Bay of Pillars
This bay is on the west side of Kuiu Island and opens on Chatham Strait, having Point Sullivan for the northern entrance point and Point Ellis marking the southern. It is a large body of water, much obstructed by islands and reefs, and has two deep arms similarly obstructed: North Bay of Pillars and South Bay of Pillars. On the southern shore of the South Bay of Pillars, about 4 miles (6.4 km) from Point Ellis, the cannery of the Astoria and Alaska Packing Company was located. The principal streams in this vicinity fished for commercial purposes are: Home Stream or Point Ellis Stream (the Indian name for it is Kutlakoo); Pillar Bay Stream; and Kuiu Stream (or Alecks Stream).
The North Bay of Pillars, like the South, is much obstructed by islets and reefs. The head of the bay, however, is clear, and is 1.25 miles (2.01 km) in length by 1 mile (1.6 km) in width. It forms a harbor with anchorage in moderate depths. At the extreme northern head of the bay are the mouths of two large streams, 0.75 miles (1.21 km) apart, bordered by extensive tidal flats.

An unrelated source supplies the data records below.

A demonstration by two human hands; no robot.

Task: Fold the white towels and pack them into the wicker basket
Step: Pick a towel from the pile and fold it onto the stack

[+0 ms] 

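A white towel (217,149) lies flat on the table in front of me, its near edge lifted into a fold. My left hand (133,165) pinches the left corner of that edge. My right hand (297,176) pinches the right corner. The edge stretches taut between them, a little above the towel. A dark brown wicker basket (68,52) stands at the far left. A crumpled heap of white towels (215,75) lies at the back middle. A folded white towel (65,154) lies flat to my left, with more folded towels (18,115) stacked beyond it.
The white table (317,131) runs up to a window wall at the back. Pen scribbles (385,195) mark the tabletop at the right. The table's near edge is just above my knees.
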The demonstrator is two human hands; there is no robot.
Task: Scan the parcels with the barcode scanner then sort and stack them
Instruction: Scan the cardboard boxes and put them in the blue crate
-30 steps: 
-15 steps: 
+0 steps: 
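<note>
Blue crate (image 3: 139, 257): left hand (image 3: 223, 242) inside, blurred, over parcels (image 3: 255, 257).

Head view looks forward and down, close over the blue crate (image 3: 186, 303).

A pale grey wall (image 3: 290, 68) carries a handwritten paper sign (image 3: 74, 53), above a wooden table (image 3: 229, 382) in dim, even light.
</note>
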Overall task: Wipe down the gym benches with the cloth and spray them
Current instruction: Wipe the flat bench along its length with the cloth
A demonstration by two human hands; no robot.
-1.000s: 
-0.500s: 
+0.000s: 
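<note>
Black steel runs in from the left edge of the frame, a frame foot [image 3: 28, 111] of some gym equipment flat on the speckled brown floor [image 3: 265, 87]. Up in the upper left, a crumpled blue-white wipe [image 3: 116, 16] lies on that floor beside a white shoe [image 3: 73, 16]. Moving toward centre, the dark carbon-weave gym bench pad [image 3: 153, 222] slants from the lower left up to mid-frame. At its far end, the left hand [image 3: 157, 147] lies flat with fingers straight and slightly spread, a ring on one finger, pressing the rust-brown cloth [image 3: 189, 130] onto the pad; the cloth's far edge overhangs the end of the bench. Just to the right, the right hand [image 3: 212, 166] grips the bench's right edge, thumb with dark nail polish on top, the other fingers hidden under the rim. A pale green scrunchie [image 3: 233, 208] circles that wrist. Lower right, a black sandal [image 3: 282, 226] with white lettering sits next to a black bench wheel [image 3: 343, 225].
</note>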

The South Bay of Pillars is quite straight, and fairly clear for a distance of 5 miles (8.0 km), when the bay becomes choked with islands and reefs. In the southeastern angle, an arm extends to the eastward for about 1 mile (1.6 km), and receives the waters of a small humpback stream. On the northern side, the bay terminates in the Narrows (Skookum Chuck), which extend in a northeastern direction about .75 miles (1.21 km), with a width of about 300 feet (91 m), through which the current is quite violent during the strength of the tide. These Narrows connect with an inner bay 3 miles (4.8 km) long, in a northeast and southwest direction, by .75 miles (1.21 km) wide, which at the eastern end sends an arm at right angles to the southward about 1 mile (1.6 km) long by .25 miles (0.40 km) wide, receiving at the western terminus the waters of the Point Ellis or Kutlakoo stream. This stream is a lake outlet, and from the grassy flats at its mouth to the lake is about .75 miles (1.21 km) long, with an average width of 18 feet (5.5 m) and a depth of 10 inches. It has a general north-and-south direction, flowing over a gravelly bottom between moderately steep banks heavily wooded. As the lake is not more than 15–20 feet (4.6–6.1 m) above tide water, the current is not strong, nor are there any falls or strong rapids. Tide water extends about 150 feet (46 m) within the mouth.
- Moser, Jefferson F. (1902). The Salmon and Salmon Fisheries of Alaska: Report of the Alaskan Salmon Investigations of the United States Fish Commission Steamer Albatross in 1900 and 1901 (Public domain ed.). U.S. Government Printing Office.